La CGPME n'avait pas les moyens de devenir leader

La CGPME était pourtant en position de force, après la défaite du Medef devant le conseil constitutionnel, qui a rejeté le 3 février son recours contre le décret d’application de la loi de mars 2014. Mais il fallait éviter la guerre fratricide entre Medef et CGPME. De plus, la grogne gagnait les propres troupes de la CGPME. En décembre, Geneviève Roy, numéro deux de la CGPME, avait démissionné de l’ensemble de ses fonctions pour manifester son désaccord sur la ligne défendue par le président François Asselin.

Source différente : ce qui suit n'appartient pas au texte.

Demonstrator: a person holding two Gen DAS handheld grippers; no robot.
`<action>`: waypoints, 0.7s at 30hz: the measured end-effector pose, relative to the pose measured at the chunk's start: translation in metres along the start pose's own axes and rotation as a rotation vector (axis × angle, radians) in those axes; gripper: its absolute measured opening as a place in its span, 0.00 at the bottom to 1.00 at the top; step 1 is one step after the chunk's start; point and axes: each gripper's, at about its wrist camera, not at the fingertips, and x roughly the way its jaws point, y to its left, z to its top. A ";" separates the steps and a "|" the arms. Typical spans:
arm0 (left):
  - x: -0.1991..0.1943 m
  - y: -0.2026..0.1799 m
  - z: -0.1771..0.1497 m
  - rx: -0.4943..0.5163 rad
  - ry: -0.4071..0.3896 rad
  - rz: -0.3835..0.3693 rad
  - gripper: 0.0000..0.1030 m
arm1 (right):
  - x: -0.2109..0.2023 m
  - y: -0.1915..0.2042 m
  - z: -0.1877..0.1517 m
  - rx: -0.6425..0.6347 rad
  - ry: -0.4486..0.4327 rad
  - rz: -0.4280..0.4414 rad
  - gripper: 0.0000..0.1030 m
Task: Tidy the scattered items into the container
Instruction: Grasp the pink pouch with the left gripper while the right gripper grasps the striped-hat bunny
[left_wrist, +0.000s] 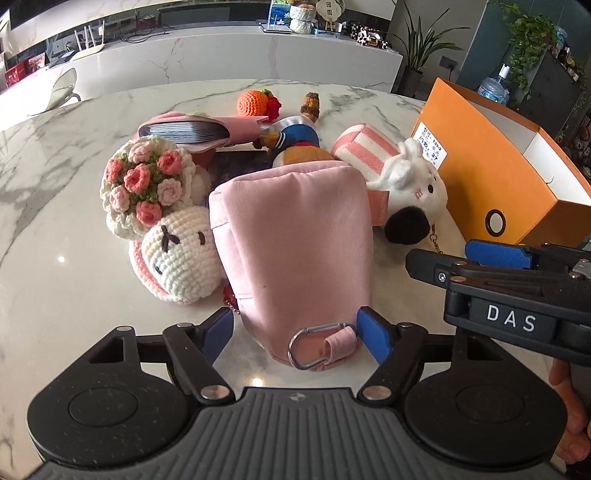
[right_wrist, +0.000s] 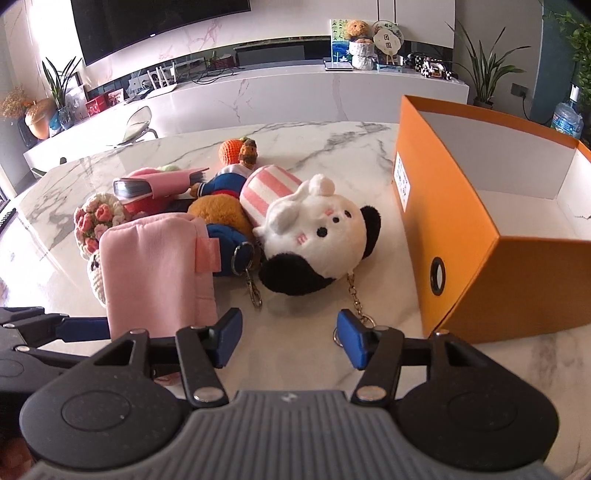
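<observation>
I judge the first pick is in hand: nothing lies in the orange box that I can see, at the right of the right wrist view, and the toys are all heaped mid-frame on the marble surface. My left tongs are spread wide around the near end of the pink pouch, by its carabiner, with neither pad clearly pressing it yet. My right tongs are spread too, holding nothing, just short of the panda plush and its keychain. Next I would close the left pair on the pouch, lift, and carry it rightward over the box wall.
</observation>
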 end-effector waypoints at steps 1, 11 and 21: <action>0.000 0.001 0.002 -0.003 -0.008 -0.006 0.84 | 0.001 0.000 0.003 -0.020 -0.015 -0.004 0.69; 0.012 0.004 0.017 -0.020 -0.008 -0.054 0.89 | 0.036 -0.009 0.039 -0.124 -0.040 -0.019 0.80; 0.008 0.006 0.020 -0.033 -0.004 -0.086 0.69 | 0.069 -0.007 0.049 -0.174 -0.015 -0.007 0.85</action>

De grosses fédérations comme l’UIMM, Fédération française du bâtiment et Prism’Emploi, adhérentes des deux organisations, sont également intervenues pour faire flancher la CGPME. Il y a quelques semaines, François Asselin reconnaissait à mots couverts que son organisation n'aurait pas les moyens du Medef pour assurer un rôle de leader. Il attendait du Medef qu'il lui donne un peu plus de pouvoir qu'aujourd'hui, c'est tout.